EXERCISE REQUIREMENTS
In the listing that follows, the range to quote begins at the line that has "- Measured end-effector" and ends after the line that has "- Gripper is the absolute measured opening"; quote it verbatim and add nothing.

DATASET EXCERPT
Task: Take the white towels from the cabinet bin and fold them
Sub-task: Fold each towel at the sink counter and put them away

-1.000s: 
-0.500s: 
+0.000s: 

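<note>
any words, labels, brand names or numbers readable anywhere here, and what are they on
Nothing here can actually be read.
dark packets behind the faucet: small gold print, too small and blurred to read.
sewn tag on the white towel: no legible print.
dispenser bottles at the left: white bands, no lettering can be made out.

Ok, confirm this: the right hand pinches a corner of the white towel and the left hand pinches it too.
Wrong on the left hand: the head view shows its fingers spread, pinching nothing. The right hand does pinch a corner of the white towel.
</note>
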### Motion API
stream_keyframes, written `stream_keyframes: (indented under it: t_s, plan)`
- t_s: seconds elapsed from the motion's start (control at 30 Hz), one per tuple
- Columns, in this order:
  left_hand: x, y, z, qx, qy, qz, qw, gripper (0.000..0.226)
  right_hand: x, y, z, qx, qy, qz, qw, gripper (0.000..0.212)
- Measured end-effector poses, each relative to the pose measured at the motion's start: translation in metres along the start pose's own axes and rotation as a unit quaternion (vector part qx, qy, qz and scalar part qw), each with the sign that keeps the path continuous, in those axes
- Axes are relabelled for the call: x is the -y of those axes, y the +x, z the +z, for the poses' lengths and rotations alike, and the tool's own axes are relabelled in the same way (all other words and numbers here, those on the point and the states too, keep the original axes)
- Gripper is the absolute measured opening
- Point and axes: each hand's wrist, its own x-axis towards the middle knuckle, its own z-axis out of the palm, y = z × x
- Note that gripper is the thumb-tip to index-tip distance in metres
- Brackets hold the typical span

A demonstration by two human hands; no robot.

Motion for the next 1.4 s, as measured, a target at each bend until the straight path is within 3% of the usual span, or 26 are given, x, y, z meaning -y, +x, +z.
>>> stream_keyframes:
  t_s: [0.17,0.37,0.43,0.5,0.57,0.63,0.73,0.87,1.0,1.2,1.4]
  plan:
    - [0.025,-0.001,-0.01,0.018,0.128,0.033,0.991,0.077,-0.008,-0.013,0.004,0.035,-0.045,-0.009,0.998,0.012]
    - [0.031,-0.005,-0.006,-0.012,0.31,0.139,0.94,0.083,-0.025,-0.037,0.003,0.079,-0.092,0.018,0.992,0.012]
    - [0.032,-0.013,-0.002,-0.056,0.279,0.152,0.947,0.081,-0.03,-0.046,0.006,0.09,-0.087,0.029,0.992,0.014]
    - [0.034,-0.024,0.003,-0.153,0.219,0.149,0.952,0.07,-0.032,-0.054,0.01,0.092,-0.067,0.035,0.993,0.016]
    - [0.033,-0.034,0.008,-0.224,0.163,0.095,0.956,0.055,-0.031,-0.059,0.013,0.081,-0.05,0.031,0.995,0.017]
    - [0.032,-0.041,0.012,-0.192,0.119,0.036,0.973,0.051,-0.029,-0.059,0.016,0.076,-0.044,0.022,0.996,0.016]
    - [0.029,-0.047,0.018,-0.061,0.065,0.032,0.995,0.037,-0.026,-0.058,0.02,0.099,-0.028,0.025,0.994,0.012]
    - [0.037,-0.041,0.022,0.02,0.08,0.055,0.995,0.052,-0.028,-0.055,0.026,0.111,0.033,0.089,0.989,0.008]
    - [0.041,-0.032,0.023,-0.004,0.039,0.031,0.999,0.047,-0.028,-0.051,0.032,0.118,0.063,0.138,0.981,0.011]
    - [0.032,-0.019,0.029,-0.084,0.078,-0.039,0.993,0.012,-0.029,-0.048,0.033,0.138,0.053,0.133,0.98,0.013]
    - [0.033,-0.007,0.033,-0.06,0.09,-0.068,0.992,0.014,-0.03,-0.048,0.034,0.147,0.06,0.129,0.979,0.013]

WRITTEN ANSWER
- Measured end-effector poses, each relative to the pose measured at the motion's start: translation in metres along the start pose's own axes and rotation as a unit quaternion (vector part qx, qy, qz and scalar part qw), each with the sign that keeps the path continuous, in those axes
- Axes are relabelled for the call: x is the -y of those axes, y the +x, z the +z, for the poses' lengths and rotations alike, and the tool's own axes are relabelled in the same way (all other words and numbers here, those on the point and the states too, keep the original axes)
- Gripper is the absolute measured opening

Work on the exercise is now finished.